## Assignment
Of all the entries below, only the lines from the one with "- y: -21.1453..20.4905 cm" up to and including the one with "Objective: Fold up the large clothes" are to be duplicated exactly.

━━━━

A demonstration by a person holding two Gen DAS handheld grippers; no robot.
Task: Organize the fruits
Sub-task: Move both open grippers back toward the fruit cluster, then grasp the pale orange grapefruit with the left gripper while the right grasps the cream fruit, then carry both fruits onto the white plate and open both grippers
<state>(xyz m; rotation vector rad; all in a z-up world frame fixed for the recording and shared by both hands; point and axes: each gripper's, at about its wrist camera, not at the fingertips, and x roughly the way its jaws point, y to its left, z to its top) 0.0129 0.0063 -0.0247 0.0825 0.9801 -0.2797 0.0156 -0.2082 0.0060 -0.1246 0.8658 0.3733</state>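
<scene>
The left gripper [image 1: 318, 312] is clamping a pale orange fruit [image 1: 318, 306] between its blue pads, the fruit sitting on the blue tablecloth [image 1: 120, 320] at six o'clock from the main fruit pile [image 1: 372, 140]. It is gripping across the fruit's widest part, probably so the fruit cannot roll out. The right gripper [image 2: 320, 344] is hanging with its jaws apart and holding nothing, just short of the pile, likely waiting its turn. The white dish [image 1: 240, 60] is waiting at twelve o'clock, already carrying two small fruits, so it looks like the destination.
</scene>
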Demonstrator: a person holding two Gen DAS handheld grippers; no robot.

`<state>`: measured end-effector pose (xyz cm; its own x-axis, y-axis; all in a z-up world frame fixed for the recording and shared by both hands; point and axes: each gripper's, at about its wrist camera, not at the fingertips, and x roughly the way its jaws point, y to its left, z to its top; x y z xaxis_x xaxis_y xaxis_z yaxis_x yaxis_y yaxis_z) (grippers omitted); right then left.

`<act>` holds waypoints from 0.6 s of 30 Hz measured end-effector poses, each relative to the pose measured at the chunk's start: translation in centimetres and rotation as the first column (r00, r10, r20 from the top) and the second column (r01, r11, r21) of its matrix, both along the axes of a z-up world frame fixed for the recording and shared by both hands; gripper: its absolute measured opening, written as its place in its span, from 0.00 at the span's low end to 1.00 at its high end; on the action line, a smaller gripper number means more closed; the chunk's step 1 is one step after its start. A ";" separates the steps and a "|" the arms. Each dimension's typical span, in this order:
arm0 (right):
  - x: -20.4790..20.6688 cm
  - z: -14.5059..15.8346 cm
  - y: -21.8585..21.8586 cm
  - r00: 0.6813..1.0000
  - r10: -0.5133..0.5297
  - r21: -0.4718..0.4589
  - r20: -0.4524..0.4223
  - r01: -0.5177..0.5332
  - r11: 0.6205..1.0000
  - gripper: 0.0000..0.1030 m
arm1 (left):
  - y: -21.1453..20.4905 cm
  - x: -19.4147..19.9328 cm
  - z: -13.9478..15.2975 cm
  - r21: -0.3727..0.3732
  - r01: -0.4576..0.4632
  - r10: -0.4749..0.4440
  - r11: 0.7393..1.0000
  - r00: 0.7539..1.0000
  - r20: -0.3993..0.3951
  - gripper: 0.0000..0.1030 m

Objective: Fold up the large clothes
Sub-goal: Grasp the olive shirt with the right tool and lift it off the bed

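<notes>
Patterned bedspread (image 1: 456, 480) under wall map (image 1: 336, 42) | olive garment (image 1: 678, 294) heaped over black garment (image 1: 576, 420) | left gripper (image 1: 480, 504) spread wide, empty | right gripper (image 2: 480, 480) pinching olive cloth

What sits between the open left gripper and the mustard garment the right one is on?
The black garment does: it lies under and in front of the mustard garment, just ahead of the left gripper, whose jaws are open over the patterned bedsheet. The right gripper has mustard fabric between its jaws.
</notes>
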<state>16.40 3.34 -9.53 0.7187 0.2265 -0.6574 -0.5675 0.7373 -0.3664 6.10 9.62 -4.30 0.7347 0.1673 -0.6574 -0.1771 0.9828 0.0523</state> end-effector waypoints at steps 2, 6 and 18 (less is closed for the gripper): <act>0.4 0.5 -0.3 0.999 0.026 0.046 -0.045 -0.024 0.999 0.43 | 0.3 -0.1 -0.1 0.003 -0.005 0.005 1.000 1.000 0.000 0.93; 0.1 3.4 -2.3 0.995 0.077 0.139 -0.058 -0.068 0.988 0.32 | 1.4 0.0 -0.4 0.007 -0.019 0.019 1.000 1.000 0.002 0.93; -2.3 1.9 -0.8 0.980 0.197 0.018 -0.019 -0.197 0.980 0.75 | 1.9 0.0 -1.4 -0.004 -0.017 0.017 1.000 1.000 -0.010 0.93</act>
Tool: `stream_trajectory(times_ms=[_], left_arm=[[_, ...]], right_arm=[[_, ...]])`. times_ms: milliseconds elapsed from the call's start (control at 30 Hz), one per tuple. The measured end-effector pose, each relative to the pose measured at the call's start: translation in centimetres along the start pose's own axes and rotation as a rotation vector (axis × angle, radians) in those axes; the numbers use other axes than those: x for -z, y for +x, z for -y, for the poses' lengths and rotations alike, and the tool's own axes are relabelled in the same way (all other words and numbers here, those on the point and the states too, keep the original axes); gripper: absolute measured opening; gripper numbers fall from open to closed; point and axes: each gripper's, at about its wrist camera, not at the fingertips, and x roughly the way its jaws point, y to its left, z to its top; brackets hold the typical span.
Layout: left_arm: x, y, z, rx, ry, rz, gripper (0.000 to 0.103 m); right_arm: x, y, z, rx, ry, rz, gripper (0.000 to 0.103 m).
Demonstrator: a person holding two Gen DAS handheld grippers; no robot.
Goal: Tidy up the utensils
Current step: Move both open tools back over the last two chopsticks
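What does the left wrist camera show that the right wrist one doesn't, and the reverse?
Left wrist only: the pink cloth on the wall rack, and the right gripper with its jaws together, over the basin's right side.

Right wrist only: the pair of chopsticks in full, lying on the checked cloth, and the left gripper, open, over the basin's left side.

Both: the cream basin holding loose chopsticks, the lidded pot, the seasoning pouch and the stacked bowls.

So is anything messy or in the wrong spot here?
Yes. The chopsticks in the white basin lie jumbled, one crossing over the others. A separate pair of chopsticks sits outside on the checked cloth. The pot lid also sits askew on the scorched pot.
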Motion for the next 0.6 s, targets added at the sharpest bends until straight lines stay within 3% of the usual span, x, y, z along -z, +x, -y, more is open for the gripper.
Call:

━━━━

## Response
  - y: -21.1453..20.4905 cm
  - x: -19.4147..19.9328 cm
  - z: -13.9478..15.2975 cm
  - r21: -0.3727..0.3732
  - r01: -0.4576..0.4632
  - r10: -0.4749..0.4440
  - r11: 0.7393..1.0000
  - r00: 0.7539..1.0000
  - r20: -0.3993..0.3951
  - gripper: 0.0000..0.1030 m

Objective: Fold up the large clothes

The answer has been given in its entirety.